S _T＝[S _T1，s _T2，s _T3，…，s _TΩ](3)

In the formula (3), Ω is the length of sequence of pilot symbols.

Portable terminal receive from the leading symbol of adjacent base station or sequence of pilot symbols as described in the formula (4):

S _Ii＝[S _Ii1，s _Ii2，s _Ii3，…，s _IiΩ](4)

In the formula (4), i represents the label of adjacent base station, and Ω is the length of leading symbol or sequence of pilot symbols.
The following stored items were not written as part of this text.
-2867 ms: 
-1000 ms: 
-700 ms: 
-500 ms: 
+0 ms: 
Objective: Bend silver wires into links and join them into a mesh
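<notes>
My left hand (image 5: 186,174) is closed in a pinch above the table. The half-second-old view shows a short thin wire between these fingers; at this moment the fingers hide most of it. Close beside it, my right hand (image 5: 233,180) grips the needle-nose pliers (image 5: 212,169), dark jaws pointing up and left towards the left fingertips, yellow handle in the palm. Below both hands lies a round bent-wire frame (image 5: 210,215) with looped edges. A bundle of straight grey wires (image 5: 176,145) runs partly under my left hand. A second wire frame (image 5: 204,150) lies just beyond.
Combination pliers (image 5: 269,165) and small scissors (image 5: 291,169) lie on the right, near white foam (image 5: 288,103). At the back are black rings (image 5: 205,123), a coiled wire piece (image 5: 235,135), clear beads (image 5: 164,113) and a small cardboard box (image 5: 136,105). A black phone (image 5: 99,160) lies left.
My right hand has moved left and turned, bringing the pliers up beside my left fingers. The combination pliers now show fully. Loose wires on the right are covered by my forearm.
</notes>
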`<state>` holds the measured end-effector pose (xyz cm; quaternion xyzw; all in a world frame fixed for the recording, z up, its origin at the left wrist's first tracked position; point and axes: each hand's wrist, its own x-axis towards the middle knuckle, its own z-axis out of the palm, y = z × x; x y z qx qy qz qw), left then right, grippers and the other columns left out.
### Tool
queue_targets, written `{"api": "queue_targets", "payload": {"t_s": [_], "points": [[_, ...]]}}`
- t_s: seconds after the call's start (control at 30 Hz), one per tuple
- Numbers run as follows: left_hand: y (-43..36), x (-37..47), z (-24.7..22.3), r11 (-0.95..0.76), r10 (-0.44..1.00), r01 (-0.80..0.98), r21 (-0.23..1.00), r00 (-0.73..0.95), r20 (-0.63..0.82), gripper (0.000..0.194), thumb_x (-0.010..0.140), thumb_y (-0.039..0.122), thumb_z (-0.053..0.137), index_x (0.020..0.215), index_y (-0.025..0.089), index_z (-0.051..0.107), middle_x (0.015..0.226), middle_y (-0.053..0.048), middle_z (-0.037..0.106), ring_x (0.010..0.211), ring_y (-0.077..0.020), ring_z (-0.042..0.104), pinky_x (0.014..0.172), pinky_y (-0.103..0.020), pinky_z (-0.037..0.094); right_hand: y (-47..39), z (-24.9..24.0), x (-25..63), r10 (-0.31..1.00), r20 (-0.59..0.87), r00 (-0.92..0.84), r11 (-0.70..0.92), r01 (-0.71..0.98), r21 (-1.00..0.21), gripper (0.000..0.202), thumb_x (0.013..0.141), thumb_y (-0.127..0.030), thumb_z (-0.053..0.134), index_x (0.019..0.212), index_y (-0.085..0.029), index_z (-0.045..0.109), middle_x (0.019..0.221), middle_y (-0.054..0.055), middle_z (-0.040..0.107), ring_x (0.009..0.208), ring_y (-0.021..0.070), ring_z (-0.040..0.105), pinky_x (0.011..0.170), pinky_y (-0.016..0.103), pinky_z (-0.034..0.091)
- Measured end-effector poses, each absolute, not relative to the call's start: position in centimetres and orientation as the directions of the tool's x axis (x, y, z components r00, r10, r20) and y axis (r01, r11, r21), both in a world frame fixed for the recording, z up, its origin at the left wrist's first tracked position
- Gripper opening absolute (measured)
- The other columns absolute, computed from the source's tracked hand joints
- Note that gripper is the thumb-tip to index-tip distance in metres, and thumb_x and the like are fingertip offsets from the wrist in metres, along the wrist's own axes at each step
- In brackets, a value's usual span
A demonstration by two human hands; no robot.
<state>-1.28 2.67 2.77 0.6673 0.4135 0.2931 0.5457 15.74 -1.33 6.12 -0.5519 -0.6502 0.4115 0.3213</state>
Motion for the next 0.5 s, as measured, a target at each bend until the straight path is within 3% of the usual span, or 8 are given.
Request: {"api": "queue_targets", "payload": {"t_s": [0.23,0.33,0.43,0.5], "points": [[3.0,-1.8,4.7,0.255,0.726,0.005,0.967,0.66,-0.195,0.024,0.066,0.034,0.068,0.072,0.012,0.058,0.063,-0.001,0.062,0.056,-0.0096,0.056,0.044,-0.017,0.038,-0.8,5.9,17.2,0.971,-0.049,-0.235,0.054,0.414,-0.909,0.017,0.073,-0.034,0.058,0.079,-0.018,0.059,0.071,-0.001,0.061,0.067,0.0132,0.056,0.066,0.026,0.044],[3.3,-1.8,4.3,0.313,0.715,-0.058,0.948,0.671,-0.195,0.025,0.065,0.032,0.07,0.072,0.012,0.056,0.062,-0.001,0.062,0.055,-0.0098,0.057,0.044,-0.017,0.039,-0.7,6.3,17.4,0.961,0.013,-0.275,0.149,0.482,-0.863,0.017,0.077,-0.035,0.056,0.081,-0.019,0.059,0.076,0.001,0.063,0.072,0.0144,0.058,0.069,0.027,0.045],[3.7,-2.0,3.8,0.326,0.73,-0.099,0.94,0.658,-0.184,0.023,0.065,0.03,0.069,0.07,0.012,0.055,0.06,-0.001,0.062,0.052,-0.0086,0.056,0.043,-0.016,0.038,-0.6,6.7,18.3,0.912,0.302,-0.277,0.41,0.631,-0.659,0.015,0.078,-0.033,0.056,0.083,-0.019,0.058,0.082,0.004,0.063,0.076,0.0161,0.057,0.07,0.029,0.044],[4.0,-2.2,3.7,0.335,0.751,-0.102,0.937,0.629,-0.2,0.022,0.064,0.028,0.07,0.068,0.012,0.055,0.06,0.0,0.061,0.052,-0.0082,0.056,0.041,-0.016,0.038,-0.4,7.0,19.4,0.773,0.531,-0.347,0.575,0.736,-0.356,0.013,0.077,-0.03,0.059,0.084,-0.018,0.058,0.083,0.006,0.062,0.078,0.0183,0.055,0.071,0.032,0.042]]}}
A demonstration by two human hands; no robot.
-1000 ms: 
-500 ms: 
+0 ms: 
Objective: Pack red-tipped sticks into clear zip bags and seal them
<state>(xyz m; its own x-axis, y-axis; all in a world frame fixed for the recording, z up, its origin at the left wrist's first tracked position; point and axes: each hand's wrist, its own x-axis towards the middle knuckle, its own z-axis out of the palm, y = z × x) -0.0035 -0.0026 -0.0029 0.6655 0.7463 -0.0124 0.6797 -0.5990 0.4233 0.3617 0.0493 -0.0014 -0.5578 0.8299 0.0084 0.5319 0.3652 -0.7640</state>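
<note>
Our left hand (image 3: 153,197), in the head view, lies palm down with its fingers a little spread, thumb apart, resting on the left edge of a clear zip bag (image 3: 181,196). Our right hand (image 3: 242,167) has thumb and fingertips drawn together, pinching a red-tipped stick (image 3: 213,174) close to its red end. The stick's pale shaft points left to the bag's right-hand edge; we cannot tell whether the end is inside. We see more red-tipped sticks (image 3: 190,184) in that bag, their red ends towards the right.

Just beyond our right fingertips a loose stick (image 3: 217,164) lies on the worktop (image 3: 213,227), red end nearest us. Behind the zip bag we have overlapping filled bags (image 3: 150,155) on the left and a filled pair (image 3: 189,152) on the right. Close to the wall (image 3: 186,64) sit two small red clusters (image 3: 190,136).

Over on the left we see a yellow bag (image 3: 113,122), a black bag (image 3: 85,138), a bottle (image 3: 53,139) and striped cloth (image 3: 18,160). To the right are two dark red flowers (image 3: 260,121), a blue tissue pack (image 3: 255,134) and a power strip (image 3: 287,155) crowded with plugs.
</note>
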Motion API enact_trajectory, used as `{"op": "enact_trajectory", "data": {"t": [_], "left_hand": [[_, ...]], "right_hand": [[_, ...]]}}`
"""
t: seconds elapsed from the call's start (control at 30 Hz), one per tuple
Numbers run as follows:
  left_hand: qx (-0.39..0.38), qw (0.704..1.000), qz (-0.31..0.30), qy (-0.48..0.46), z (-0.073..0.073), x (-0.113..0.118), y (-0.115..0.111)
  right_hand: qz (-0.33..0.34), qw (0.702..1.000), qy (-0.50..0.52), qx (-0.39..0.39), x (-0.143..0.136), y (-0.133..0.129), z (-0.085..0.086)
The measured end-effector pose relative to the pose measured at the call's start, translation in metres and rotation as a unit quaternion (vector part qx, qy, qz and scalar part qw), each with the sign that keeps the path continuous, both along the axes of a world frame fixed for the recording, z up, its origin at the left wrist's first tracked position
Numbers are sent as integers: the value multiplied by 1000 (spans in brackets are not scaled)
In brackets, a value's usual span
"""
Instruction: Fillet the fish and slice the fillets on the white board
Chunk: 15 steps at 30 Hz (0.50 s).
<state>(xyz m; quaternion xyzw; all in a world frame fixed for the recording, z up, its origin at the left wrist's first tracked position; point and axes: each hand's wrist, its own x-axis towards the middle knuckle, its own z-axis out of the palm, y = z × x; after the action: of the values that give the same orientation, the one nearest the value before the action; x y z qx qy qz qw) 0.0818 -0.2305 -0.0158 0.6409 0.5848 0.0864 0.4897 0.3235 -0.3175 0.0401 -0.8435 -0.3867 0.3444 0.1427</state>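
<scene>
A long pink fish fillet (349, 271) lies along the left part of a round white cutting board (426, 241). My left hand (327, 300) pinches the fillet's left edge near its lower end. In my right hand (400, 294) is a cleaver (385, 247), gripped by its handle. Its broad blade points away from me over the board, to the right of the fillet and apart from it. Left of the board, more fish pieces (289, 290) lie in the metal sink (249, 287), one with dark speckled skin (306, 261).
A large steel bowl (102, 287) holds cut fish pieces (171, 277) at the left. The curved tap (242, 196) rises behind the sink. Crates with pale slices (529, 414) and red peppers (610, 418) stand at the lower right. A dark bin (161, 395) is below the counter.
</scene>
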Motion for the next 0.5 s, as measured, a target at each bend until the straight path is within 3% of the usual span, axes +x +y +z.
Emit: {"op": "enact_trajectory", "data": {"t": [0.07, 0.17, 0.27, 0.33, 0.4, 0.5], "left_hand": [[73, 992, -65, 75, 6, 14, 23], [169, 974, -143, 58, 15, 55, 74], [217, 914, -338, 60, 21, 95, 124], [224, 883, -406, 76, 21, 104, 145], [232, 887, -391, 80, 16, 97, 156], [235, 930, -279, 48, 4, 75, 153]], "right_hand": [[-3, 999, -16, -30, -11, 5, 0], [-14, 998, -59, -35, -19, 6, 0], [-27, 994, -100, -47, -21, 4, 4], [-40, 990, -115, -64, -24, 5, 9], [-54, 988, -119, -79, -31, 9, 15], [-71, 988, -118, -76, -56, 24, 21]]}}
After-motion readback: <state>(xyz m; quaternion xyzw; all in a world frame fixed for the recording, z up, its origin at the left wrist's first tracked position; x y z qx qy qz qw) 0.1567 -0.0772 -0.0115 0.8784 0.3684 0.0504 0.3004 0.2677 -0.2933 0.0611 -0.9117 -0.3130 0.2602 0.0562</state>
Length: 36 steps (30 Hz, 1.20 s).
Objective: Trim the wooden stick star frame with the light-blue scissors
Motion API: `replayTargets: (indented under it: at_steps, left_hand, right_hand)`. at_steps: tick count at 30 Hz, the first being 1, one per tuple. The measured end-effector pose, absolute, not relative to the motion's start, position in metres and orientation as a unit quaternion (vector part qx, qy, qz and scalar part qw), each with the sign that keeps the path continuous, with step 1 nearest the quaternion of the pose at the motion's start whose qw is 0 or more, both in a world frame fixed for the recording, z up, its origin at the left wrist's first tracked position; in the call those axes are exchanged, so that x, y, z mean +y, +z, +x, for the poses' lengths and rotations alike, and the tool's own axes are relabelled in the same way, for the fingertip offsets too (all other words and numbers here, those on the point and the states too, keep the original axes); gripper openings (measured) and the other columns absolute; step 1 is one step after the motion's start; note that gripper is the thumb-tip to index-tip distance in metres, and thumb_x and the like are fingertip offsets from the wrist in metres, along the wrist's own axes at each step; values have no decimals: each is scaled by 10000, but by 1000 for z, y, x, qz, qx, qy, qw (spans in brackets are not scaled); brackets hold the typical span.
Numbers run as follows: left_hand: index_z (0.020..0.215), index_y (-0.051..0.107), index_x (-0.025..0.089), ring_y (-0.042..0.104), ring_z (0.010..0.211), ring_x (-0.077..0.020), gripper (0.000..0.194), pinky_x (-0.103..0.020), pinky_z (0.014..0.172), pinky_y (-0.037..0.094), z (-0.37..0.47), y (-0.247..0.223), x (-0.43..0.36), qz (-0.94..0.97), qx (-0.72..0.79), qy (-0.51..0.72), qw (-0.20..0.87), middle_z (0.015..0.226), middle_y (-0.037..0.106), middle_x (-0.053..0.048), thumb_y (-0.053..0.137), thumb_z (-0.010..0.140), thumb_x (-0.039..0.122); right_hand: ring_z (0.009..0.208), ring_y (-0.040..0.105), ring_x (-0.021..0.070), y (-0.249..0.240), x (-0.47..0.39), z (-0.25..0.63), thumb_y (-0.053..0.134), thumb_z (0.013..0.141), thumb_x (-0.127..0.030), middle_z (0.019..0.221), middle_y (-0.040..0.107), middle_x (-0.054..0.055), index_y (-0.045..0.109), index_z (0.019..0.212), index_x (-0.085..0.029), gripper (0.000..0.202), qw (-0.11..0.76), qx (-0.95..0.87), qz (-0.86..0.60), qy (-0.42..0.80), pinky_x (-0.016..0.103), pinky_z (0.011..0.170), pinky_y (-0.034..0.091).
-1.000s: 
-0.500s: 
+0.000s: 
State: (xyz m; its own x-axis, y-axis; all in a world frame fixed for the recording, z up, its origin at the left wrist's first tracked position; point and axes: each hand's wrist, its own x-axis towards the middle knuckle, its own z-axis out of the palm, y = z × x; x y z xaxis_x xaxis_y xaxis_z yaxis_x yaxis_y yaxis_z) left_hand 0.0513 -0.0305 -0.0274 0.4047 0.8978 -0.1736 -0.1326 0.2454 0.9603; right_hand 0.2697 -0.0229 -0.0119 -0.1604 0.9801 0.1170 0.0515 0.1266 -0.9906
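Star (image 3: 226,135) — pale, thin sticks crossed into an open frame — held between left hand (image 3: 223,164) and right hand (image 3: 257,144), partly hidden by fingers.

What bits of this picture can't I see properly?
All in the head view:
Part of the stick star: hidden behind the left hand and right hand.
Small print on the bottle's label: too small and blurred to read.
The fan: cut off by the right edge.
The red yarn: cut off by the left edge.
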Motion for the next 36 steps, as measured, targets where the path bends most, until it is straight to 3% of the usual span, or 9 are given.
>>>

Leading symbol or sequence of pilot symbols A to the target BS transmission _TLeading symbol or the sequence of pilot symbols S that receive with portable terminal from target BS _TCarry out correlation computations, obtain target BS received signal intensity C _T, as shown in Equation (5):

$C_T=\frac{1}{\mathrm{\Ω}}\underset{i=1}{\overset{\mathrm{\Ω}}{\mathrm{\Σ}}}{s}_{\mathrm{Ti}}{a}_{\mathrm{Ti}}---\left(5\right)$

Leading symbol or sequence of pilot symbols S to the adjacent base station transmission _IiWith portable terminal receive from the leading symbol of adjacent base station or lead spectrum symbol sebolic addressing S _IiCarry out correlation computations, obtain adjacent base station received signal intensity C _Ii, as shown in Equation (6):

$C_{\mathrm{Ii}}=\frac{1}{\mathrm{\Ω}}\underset{j=1}{\overset{\mathrm{\Ω}}{\mathrm{\Σ}}}{s}_{\mathrm{Iij}}{a}_{\mathrm{Iij}}---\left(6\right)$

Because the transmission channel between the reception antenna from the base station to the portable terminal will make the phase place of the signal that the base station sends change, for example, originally on the occasion of signal because the influence of transmission channel becomes the signal of negative value.Therefore, adopt following formula (7), (8) to replace formula formula (5), (6) to calculate target BS received signal intensity C _TWith adjacent base station received signal intensity C _Ii, avoid of the influence of transmission channel phase change to base station transmit signals, guarantee the calculating of received signal intensity accurately.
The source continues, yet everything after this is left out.